Update pipelines to handle integer timestamp (#241)

etna-team · Feb 16, 2024 · 7c5aa0e · 7c5aa0e
1 parent 8c8d0ca
commit 7c5aa0e
Show file tree

Hide file tree

Showing 27 changed files with 1,480 additions and 448 deletions.
diff --git a/CHANGELOG.md b/CHANGELOG.md
@@ -64,6 +64,7 @@ and this project adheres to [Semantic Versioning](https://semver.org/spec/v2.0.0
 - Update `FoldMask` to work with integer timestamp, in `validate_on_dataset` method add validation on presence of `FoldMask` parameters in `ts.index`, add tests for `FoldMask` ([#226](https://github.com/etna-team/etna/pull/226))
 - Fix `FourierTransform` on integer index, add inference tests ([#230](https://github.com/etna-team/etna/pull/230))
 - Update outliers transforms to handle integer timestamp ([#229](https://github.com/etna-team/etna/pull/229))
+- Update pipelines to handle integer timestamp ([#241](https://github.com/etna-team/etna/pull/241))
 
 ### Fixed
 - 

diff --git a/etna/datasets/tsdataset.py b/etna/datasets/tsdataset.py
@@ -585,8 +585,8 @@ def plot(
         n_segments: int = 10,
         column: str = "target",
         segments: Optional[Sequence[str]] = None,
-        start: Optional[Union[pd.Timestamp, int, str]] = None,
-        end: Optional[Union[pd.Timestamp, int, str]] = None,
+        start: Union[pd.Timestamp, int, str, None] = None,
+        end: Union[pd.Timestamp, int, str, None] = None,
         seed: int = 1,
         figsize: Tuple[int, int] = (10, 5),
     ):
@@ -930,10 +930,10 @@ def to_hierarchical_dataset(
 
     def _find_all_borders(
         self,
-        train_start: Optional[Union[pd.Timestamp, int, str]],
-        train_end: Optional[Union[pd.Timestamp, int, str]],
-        test_start: Optional[Union[pd.Timestamp, int, str]],
-        test_end: Optional[Union[pd.Timestamp, int, str]],
+        train_start: Union[pd.Timestamp, int, str, None],
+        train_end: Union[pd.Timestamp, int, str, None],
+        test_start: Union[pd.Timestamp, int, str, None],
+        test_end: Union[pd.Timestamp, int, str, None],
         test_size: Optional[int],
     ) -> Tuple[Union[pd.Timestamp, int], Union[pd.Timestamp, int], Union[pd.Timestamp, int], Union[pd.Timestamp, int]]:
         """Find borders for train_test_split if some values wasn't specified."""
@@ -1005,10 +1005,10 @@ def _find_all_borders(
 
     def train_test_split(
         self,
-        train_start: Optional[Union[pd.Timestamp, int, str]] = None,
-        train_end: Optional[Union[pd.Timestamp, int, str]] = None,
-        test_start: Optional[Union[pd.Timestamp, int, str]] = None,
-        test_end: Optional[Union[pd.Timestamp, int, str]] = None,
+        train_start: Union[pd.Timestamp, int, str, None] = None,
+        train_end: Union[pd.Timestamp, int, str, None] = None,
+        test_start: Union[pd.Timestamp, int, str, None] = None,
+        test_end: Union[pd.Timestamp, int, str, None] = None,
         test_size: Optional[int] = None,
     ) -> Tuple["TSDataset", "TSDataset"]:
         """Split given df with train-test timestamp indices or size of test set.

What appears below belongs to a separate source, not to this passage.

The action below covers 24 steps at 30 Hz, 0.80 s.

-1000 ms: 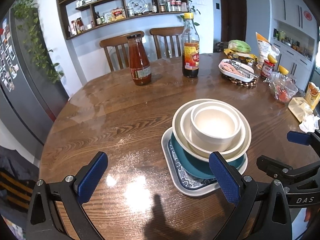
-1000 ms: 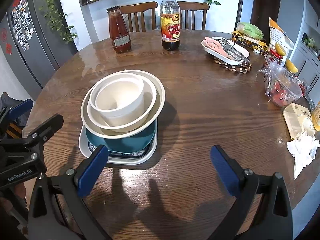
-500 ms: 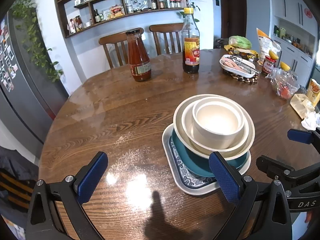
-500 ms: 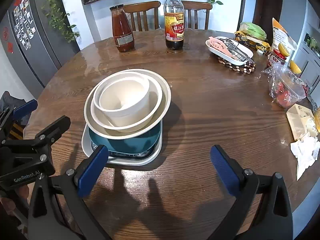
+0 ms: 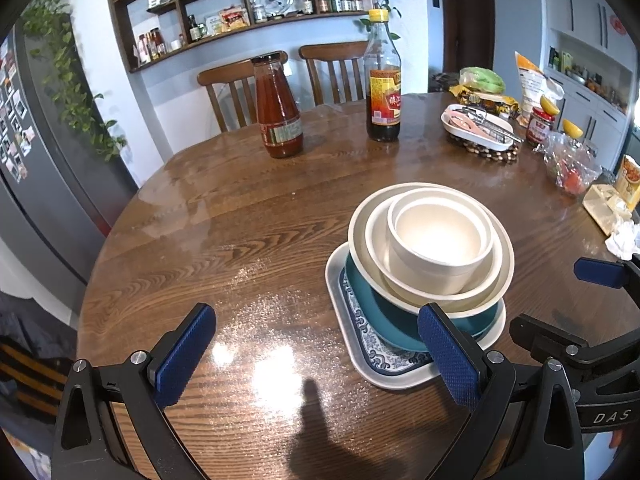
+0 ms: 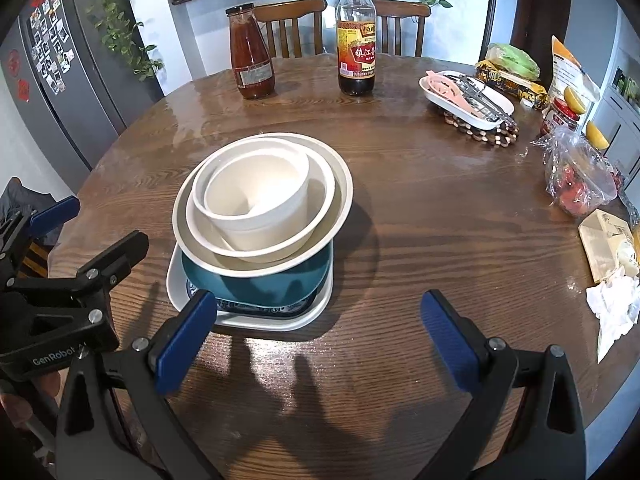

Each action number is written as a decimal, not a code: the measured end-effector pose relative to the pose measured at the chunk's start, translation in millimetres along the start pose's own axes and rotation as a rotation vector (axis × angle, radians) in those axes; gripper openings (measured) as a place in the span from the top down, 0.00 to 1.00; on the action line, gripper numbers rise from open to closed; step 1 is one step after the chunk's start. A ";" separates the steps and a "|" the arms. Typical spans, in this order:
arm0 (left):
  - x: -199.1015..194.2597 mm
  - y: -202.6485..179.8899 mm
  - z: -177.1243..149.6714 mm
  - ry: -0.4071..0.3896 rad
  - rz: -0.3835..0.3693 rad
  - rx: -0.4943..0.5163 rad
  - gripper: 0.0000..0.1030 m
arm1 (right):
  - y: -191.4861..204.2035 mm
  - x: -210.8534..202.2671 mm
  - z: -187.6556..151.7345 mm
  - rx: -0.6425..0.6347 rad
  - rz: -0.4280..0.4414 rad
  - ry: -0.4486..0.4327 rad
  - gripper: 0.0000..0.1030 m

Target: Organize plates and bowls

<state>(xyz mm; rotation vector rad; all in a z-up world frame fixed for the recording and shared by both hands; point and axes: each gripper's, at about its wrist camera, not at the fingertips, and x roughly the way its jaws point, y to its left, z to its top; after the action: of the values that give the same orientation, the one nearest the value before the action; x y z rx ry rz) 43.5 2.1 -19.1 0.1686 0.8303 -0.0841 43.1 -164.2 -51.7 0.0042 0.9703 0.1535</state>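
Observation:
One stack of dishes stands on the round wooden table [image 5: 224, 248]. At the bottom lies a white square plate with a blue pattern [image 5: 380, 364] [image 6: 280, 320]. On it sits a teal bowl [image 5: 384, 320] [image 6: 260, 284], then a wide cream bowl [image 5: 360, 236] [image 6: 340, 196], a middle cream bowl [image 6: 324, 208] and a small cream bowl [image 5: 440, 240] [image 6: 256, 200] nested inside. My left gripper [image 5: 316, 356] is open, just left of and in front of the stack. My right gripper [image 6: 316, 330] is open, in front of the stack to its right. Neither holds anything.
A red sauce bottle [image 5: 278, 108] [image 6: 250, 54] and a dark vinegar bottle [image 5: 383, 80] [image 6: 357, 32] stand at the far side. A white dish of utensils on a beaded trivet [image 6: 466, 98], snack bags, a jar and crumpled tissue [image 6: 612, 308] crowd the right edge. Two chairs stand behind.
Both grippers have drawn back a little from the stack and tilted slightly upward; the stack itself has not moved. Both stay open.

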 end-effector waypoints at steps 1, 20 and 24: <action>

diff --git a/etna/datasets/utils.py b/etna/datasets/utils.py
@@ -298,19 +298,24 @@ def inverse_transform_target_components(
 
 
 def _check_timestamp_param(
-    param: Optional[Union[pd.Timestamp, int, str]], param_name: str, freq: Optional[str]
-) -> Optional[Union[pd.Timestamp, int]]:
+    param: Union[pd.Timestamp, int, str, None], param_name: str, freq: Optional[str]
+) -> Union[pd.Timestamp, int, None]:
     if param is None:
         return param
 
     if freq is None:
-        if not isinstance(param, int):
+        if not (isinstance(param, int) or isinstance(param, np.integer)):
             raise ValueError(
                 f"Parameter {param_name} has incorrect type! For integer timestamp only integer parameter type is allowed."
             )
 
         return param
     else:
+        if not isinstance(param, str) and not isinstance(param, pd.Timestamp):
+            raise ValueError(
+                f"Parameter {param_name} has incorrect type! For datetime timestamp only pd.Timestamp or str parameter type is allowed."
+            )
+
         new_param = pd.Timestamp(param)
         return new_param
 

diff --git a/etna/ensembles/direct_ensemble.py b/etna/ensembles/direct_ensemble.py
@@ -4,6 +4,7 @@
 from typing import List
 from typing import Optional
 from typing import Sequence
+from typing import Union
 
 import numpy as np
 import pandas as pd
@@ -148,8 +149,8 @@ def _forecast(self, ts: TSDataset, return_components: bool) -> TSDataset:
     def _predict(
         self,
         ts: TSDataset,
-        start_timestamp: pd.Timestamp,
-        end_timestamp: pd.Timestamp,
+        start_timestamp: Union[pd.Timestamp, int],
+        end_timestamp: Union[pd.Timestamp, int],
         prediction_interval: bool,
         quantiles: Sequence[float],
         return_components: bool,

diff --git a/etna/ensembles/mixins.py b/etna/ensembles/mixins.py
@@ -4,6 +4,7 @@
 from copy import deepcopy
 from typing import List
 from typing import Optional
+from typing import Union
 
 import pandas as pd
 from typing_extensions import Self
@@ -52,8 +53,8 @@ def _forecast_pipeline(pipeline: BasePipeline, ts: TSDataset) -> TSDataset:
     def _predict_pipeline(
         ts: TSDataset,
         pipeline: BasePipeline,
-        start_timestamp: Optional[pd.Timestamp],
-        end_timestamp: Optional[pd.Timestamp],
+        start_timestamp: Union[pd.Timestamp, int, str, None],
+        end_timestamp: Union[pd.Timestamp, int, str, None],
     ) -> TSDataset:
         """Make predict with given pipeline."""
         tslogger.log(msg=f"Start prediction with {pipeline}.")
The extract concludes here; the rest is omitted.